Une adaptation à la langue et au contexte hexagonal

Pour pouvoir répondre aux questions des locuteurs s'exprimant en français, l'assistant vocal a fait l'objet d'une adaptation poussée. "Des experts locaux nous fournissent des centaines de milliers d’échantillons vocaux pour nos modèles, pour leur apprendre la syntaxe et l’accent", explique à 01net.com Gilles Drieu.

La compréhension du contexte propre au pays a aussi impliqué l'apprentissage de culture locale. "Pour cela, des gens prononcent des listes entières d’expressions locales, c’est une grande partie de la compréhension culturelle d’un pays", constate le directeur de l'ingénierie. 

L'enceinte connectée sera disponible dans un premier temps avec seize partenariats déjà signés, parmi lesquels les services d'écoute musicale en ligne Deezer ou Spotify, des médias tels que RFM ou France Info ainsi que des industriels comme Phillips. "Il y a gros effort pour augmenter le nombre de partenariats locaux, les développeurs ont la possibilité de se rendre compatibles avec Google Home", a expliqué un porte-parole du groupe.
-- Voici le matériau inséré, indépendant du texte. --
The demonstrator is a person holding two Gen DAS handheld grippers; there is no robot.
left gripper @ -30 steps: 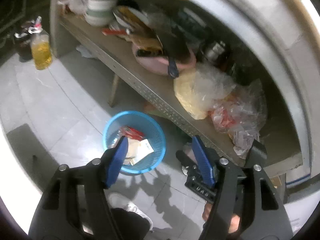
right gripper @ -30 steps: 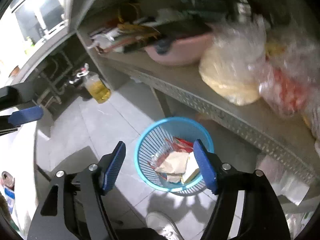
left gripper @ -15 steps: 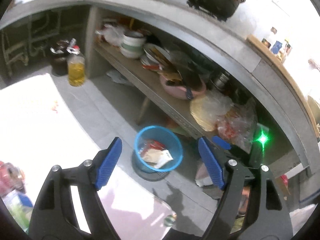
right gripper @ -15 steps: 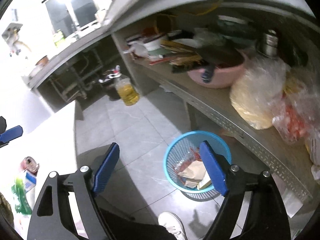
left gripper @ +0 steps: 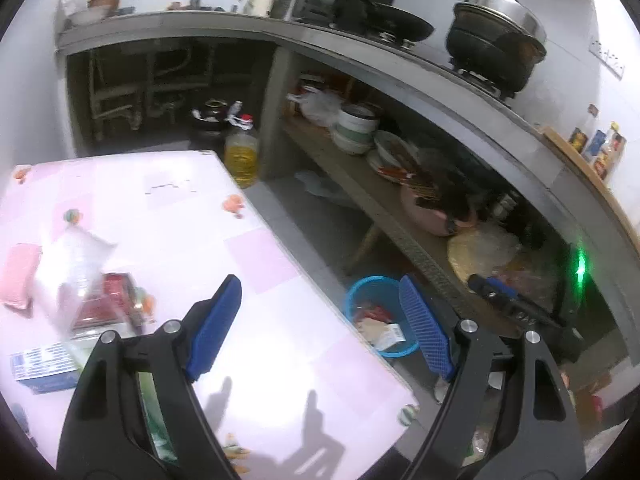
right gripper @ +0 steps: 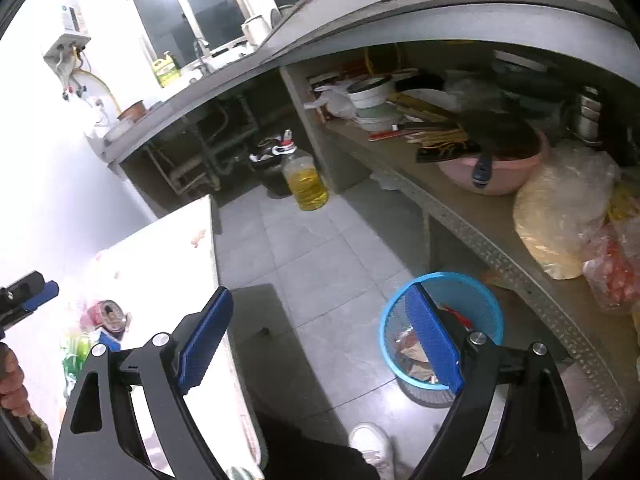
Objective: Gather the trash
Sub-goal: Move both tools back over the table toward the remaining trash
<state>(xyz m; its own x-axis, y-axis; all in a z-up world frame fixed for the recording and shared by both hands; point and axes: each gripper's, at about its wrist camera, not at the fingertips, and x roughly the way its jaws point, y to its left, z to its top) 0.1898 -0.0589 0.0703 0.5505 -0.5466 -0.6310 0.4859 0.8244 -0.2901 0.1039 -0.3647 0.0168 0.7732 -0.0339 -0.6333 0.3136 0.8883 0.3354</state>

Le groupe américain assure par ailleurs que Home se montrera respectueux de la vie privée, avec un bouton qui permet à l'usager de couper le micro. Mais Google aura forcément trace des requêtes adressées à son assistant domestique vocal. "Home ne réagit qu'en entendant des mots-clés, elle n'enregistre rien avant. Les questions sont transcrites et envoyées pour analyse par notre intelligence artificielle, afin d'avoir les réponses, mais les transcriptions sont disponibles sur l'application de l'utilisateur qui peut les effacer définitivement à tout moment", a assuré Gilles Drieu.

Même si ce marché est encore une niche, il fait l'objet d'une âpre bataille commerciale entre les géants américains de l'internet. Tous misent sur cet équipement domestique connecté pour encore mieux connaître les goûts et les habitudes de consommation de leurs clients. Parti le premier sur le marché des assistants domestiques vocaux aux États-Unis, où il a lancé son enceinte connectée Echo dès fin 2015, Amazon n'a pas encore donné de date de lancement en France, mais ne devrait pas débarquer dans l'Hexagone avant 2018, de l'avis de plusieurs spécialistes.
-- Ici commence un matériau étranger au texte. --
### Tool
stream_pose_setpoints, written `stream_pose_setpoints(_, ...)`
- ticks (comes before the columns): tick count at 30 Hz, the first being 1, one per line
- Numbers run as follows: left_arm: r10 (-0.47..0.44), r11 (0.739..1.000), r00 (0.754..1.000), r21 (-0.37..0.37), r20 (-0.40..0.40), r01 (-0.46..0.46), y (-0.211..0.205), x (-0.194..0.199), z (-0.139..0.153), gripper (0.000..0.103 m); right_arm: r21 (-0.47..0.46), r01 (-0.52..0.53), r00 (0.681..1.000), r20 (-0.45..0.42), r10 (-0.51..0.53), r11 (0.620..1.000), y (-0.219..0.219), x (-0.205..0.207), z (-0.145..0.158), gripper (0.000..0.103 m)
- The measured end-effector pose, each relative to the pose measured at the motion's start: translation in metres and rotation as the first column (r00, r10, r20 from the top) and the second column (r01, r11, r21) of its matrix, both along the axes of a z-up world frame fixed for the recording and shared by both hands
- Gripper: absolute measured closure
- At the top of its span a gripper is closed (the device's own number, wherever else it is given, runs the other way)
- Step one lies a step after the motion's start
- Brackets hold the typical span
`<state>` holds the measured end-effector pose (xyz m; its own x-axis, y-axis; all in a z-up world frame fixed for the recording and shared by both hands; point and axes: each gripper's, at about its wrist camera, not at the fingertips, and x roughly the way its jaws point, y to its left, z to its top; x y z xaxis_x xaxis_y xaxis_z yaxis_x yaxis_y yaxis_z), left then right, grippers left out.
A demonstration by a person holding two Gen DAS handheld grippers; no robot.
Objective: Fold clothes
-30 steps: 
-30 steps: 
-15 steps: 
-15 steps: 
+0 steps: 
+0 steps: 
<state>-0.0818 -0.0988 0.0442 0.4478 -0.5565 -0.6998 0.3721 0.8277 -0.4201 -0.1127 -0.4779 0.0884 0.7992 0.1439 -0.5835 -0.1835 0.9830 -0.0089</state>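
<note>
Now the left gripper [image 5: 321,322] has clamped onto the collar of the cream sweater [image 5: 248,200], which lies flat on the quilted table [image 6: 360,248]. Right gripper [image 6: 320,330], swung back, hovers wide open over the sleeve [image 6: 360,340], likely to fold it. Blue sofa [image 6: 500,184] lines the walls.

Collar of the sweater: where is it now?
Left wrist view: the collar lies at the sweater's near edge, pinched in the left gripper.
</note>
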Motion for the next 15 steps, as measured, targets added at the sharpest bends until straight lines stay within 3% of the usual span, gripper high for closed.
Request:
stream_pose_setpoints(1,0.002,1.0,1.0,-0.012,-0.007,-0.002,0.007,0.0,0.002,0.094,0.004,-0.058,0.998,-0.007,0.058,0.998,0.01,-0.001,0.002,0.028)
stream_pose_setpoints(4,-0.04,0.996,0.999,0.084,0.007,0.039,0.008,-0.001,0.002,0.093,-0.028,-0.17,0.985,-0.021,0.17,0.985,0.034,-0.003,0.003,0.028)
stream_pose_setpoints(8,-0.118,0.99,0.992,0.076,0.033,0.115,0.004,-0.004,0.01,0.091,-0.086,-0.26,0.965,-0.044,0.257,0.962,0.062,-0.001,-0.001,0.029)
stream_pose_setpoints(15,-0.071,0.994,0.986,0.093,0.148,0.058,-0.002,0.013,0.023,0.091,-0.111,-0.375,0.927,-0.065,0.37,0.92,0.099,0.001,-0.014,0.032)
Apple et Orange arrivent aussi sur le marché

De son côté, Apple a présenté en juin 2017, HomePod, une enceinte connectée, qui sera commercialisée aux États-Unis en décembre 2017 à partir de 349 euros.

De son côté, l'opérateur Orange a annoncé en avril 2017, lors de son Hello Show, le lancement prochain, a priori également en 2018, de sa propre enceinte connectée, Djingo, sur laquelle il travaille en partenariat avec son concurrent allemand Deutsche Telekom.